800G raises the bar again. A single 800G OSFP port effectively doubles the bandwidth of a 400G port or can be broken out into multiple 200G or 100G channels for leaf-to-server connectivity. This matters for AI and HPC fabrics where GPU-to-GPU traffic demands low-latency, high-throughput interconnects that saturate 400G links faster than expected.

Decision table for port speed selection:

Factor	400G Spine	800G Spine
Typical use	General enterprise and cloud leaf-spine	AI/HPC clusters, hyperscale cloud
Port density (per ASIC)	32 ports (e.g. QSFP-DD)	64 ports (e.g. OSFP) on latest silicon
Fan-out options	4x 100G, 2x 200G	8x 100G, 4x 200G, 2x 400G
Maturity	Production-proven at scale	Entering production; check vendor availability
ASIC generations supporting it	Spectrum-3 class and above	Spectrum-4 / Spectrum-6 class

Note: Port counts and break-out options vary by switch model and ASIC vendor. The numbers above are representative of published specifications from at least one vendor family and should be confirmed against the specific platform you evaluate.

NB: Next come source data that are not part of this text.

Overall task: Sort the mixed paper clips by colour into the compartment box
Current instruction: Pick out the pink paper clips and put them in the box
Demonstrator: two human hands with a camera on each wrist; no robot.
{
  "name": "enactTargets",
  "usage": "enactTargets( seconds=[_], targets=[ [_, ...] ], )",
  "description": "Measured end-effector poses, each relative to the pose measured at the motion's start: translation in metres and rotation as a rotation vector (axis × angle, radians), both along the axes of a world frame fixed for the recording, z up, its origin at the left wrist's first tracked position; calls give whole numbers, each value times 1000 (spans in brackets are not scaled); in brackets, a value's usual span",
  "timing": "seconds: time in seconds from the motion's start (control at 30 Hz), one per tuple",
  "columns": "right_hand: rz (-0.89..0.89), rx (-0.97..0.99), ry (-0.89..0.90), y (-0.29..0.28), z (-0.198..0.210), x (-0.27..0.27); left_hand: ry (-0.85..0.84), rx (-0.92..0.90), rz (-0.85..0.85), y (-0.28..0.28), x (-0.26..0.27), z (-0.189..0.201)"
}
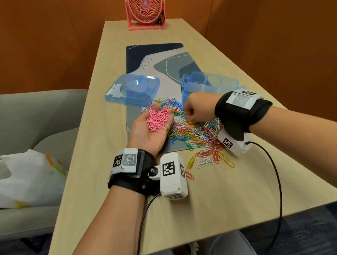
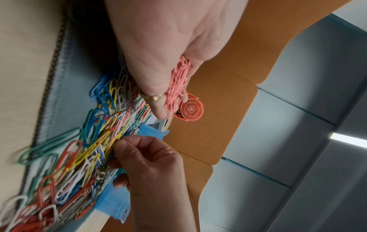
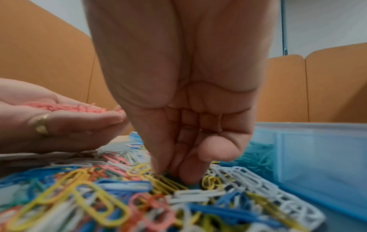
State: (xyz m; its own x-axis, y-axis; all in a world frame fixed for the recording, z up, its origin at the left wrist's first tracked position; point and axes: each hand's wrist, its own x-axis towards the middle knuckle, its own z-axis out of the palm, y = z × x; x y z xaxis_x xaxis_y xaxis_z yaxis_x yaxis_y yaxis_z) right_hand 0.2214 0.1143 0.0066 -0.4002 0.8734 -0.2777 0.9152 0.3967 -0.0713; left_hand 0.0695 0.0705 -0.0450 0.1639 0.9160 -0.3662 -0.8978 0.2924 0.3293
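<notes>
Two hands of mine are over the clip pile. My left hand [image 1: 152, 126] lies palm up with relaxed, slightly cupped fingers, cradling a heap of pink paper clips [image 1: 158, 117]; a gold ring [image 1: 166, 128] sits on one finger. My right hand [image 1: 197, 108] reaches down into the mixed paper clips [image 1: 195, 134], fingers curled, with thumb and fingertips [image 3: 185, 175] brought together at a small bunch of yellow clips [image 3: 168, 183]; I cannot tell whether they actually have hold of one or only touch it. That pile of blue, yellow, red, white, green and pink clips spreads over the near end of a patterned desk mat [image 1: 160, 68] and spills onto the wooden table [image 1: 217, 193] toward me. Beyond my right hand, just beside the pile, stands the translucent blue compartment box [image 1: 212, 83], and the right wrist view shows blue clips [image 3: 256, 157] behind its wall. Its blue lid [image 1: 132, 89] lies apart, to the left, partly on the mat. At the table's far end a pink desk fan [image 1: 146, 9] stands upright. Left of the table a white plastic bag [image 1: 24, 177] rests on a grey chair [image 1: 35, 119].
</notes>
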Motion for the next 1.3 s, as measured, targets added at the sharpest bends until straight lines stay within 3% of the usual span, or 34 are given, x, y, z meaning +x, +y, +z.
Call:
enactTargets(
  seconds=[0.2, 0.37, 0.63, 0.8, 1.3],
  targets=[
    [14, 76, -146, -1, 2, 4, -21, -2, -3, -1, 1, -1],
    [37, 9, 54, -2, 5, -1, -11, -6, -3, 0, 1, -1],
    [47, 52, -24, 3, -2, 1, -1, -9, 7, 0, 0, -1],
    [40, -11, 70, 0, 2, -1, 18, -5, 1, -1, 0, 0],
    [61, -56, 43, -2, -2, -5, 15, -6, -4, 0, 0, -1]
  ],
)
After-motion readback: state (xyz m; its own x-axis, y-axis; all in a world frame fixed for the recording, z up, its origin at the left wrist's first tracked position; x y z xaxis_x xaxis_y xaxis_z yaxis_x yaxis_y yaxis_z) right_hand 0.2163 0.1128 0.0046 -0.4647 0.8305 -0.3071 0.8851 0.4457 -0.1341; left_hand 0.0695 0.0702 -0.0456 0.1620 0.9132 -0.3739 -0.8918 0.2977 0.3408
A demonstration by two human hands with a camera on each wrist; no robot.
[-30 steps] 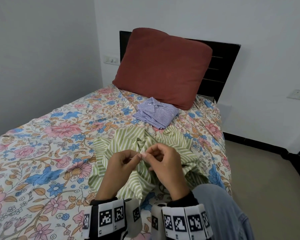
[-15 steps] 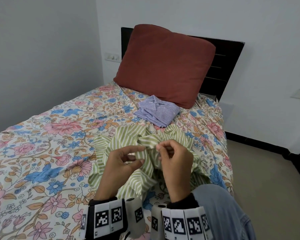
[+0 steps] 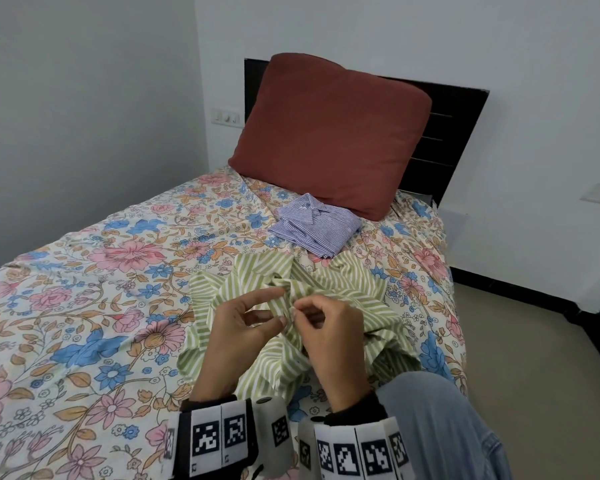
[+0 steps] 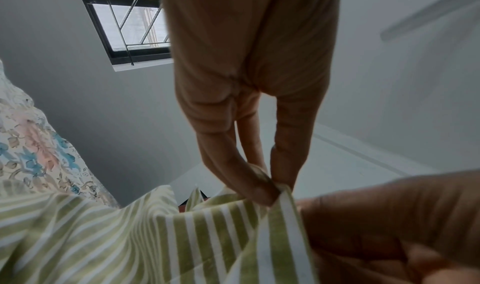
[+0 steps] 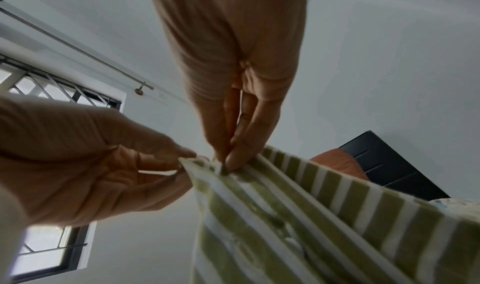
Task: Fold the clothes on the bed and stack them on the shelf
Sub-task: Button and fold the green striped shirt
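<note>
Cloth is the whole matter: the green striped shirt [image 3: 291, 306] lies crumpled at the near side of the bed [image 3: 84, 289], its front raised slightly between both hands. The left hand [image 3: 243, 323] pinches one edge of the fabric between thumb and fingertips [image 4: 262, 188], with the other fingers loose. The right hand [image 3: 326, 327] pinches the adjoining edge in the same way, thumb against forefinger, and the two pinches sit almost touching. That looks like work at the front placket, perhaps at a button, though no button can be made out with certainty.

Farther up the bed, just in front of the red pillow [image 3: 329, 133], a blue striped shirt [image 3: 316, 226] lies already folded. No shelf is visible.

By its creases and drape, the green shirt appears to be thin, light woven cotton. It should slump wherever it is unsupported and slide easily over the floral sheet. A hold in the middle would only bunch it, so the firmer doubled parts are the better grips: collar, shoulder seams, placket and hem. Spreading it flat and smoothing it first should help the folds stay straight.
</note>
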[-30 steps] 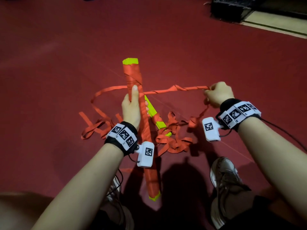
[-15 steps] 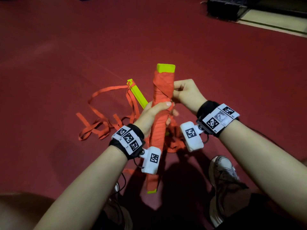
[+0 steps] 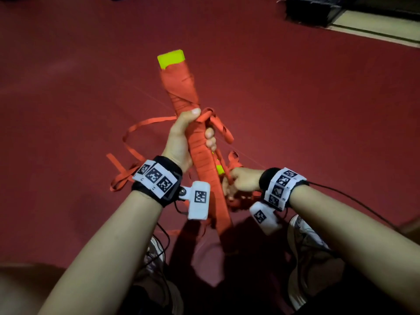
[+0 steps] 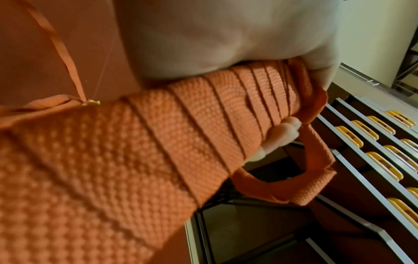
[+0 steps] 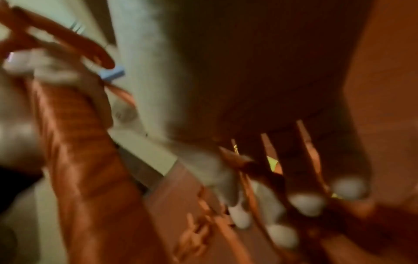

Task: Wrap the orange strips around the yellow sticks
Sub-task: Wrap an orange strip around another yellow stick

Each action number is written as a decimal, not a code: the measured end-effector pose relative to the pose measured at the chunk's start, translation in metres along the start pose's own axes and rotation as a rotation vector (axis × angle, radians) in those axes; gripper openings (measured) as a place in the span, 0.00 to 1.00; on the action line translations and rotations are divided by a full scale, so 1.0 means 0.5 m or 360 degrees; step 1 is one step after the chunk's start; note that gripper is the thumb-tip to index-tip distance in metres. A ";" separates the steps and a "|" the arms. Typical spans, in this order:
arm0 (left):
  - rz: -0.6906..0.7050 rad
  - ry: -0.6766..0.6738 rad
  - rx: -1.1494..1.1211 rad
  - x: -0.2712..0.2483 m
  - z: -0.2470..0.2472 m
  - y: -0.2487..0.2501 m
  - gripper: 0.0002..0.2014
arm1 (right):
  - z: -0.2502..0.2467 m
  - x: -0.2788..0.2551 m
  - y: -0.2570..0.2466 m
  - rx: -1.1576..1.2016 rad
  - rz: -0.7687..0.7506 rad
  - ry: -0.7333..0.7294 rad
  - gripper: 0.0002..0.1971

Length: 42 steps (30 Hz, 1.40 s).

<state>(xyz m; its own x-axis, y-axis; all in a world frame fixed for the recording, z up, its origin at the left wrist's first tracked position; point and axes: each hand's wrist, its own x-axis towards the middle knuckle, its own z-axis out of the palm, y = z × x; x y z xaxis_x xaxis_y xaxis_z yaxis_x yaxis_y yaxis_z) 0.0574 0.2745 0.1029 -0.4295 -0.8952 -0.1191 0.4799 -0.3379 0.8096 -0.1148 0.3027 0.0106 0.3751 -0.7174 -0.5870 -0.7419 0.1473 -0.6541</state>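
A long yellow stick (image 3: 171, 59), almost wholly wound in orange strip (image 3: 181, 92), stands tilted in the head view with only its yellow top bare. My left hand (image 3: 181, 137) grips it at mid-length, thumb on the front. In the left wrist view the wound stick (image 4: 158, 142) fills the frame and my fingertips (image 4: 282, 132) curl round it beside a loose loop. My right hand (image 3: 241, 181) holds the free orange strip (image 3: 221, 129), drawn down to the right of the stick. A second yellow stick (image 3: 219, 170) shows behind as a sliver. The right wrist view is blurred.
Loose orange strips (image 3: 127, 153) trail on the red floor (image 3: 68, 87) to the left. A dark crate (image 3: 313, 10) stands at the far right by a pale floor strip. My shoes (image 3: 304, 242) are near the bottom, and grey racks with yellow handles (image 4: 373, 142) show in the left wrist view.
My right hand has dropped from beside the stick's upper part down to its lower right, pulling the strip along. The stick's top has tilted leftward and my left hand holds it higher.
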 end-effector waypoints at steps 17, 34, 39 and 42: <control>-0.0068 0.0200 0.0614 0.000 -0.029 -0.035 0.18 | -0.154 -0.070 -0.074 0.0245 -0.0481 0.0940 0.10; 0.0036 0.0318 0.0854 -0.007 0.018 -0.092 0.11 | -0.132 -0.084 -0.120 -0.0759 -0.0192 0.0773 0.11; 0.0202 0.0658 0.0768 0.003 -0.005 -0.078 0.14 | -0.146 -0.087 -0.109 -0.0547 -0.0243 0.0796 0.20; 0.0302 0.0982 0.0474 0.014 -0.034 -0.047 0.07 | -0.165 -0.079 -0.055 -0.0335 -0.0130 0.0727 0.13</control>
<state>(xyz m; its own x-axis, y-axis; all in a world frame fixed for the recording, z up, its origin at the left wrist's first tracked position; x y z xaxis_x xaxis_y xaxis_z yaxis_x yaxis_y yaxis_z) 0.0562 0.2713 0.0736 0.1946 -0.9617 -0.1929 0.2362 -0.1449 0.9608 -0.1553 0.2707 0.0910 0.1900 -0.9524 -0.2386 -0.8338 -0.0282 -0.5514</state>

How Leaf-Spine Works at 400G and 800G

A leaf-spine fabric at these speeds follows the same logical pattern as a 100G deployment, but the physical design decisions change.

Leaf tier: Each leaf switch sits at the top of a rack (or half-rack) and provides server-facing ports at 25G, 50G, or 100G, plus uplink ports to every spine at 400G or 800G. The leaf ASIC must handle the aggregate bandwidth of all server ports plus any in-rack traffic.

Spine tier: Spine switches have no server-facing ports. Every port faces a leaf. At 400G, a 32-port spine switch can serve 32 leaf switches. At 800G, a 64-port spine switch can serve 64 leaves, effectively doubling fabric scale without adding spine nodes.

Superspine (optional): For very large fabrics (thousands of server ports), a third tier of superspine switches interconnects multiple leaf-spine pods. At 400G/800G, this is common in AI factory designs where GPU clusters span multiple rows or halls.

ECMP and load balancing: All routing in a leaf-spine fabric relies on Equal-Cost Multi-Path (ECMP). BGP is the standard routing protocol for data centre fabrics (as opposed to OSPF or IS-IS) because it scales well, offers fine-grained policy control, and is the protocol that SONiC implementations have production-hardened most extensively.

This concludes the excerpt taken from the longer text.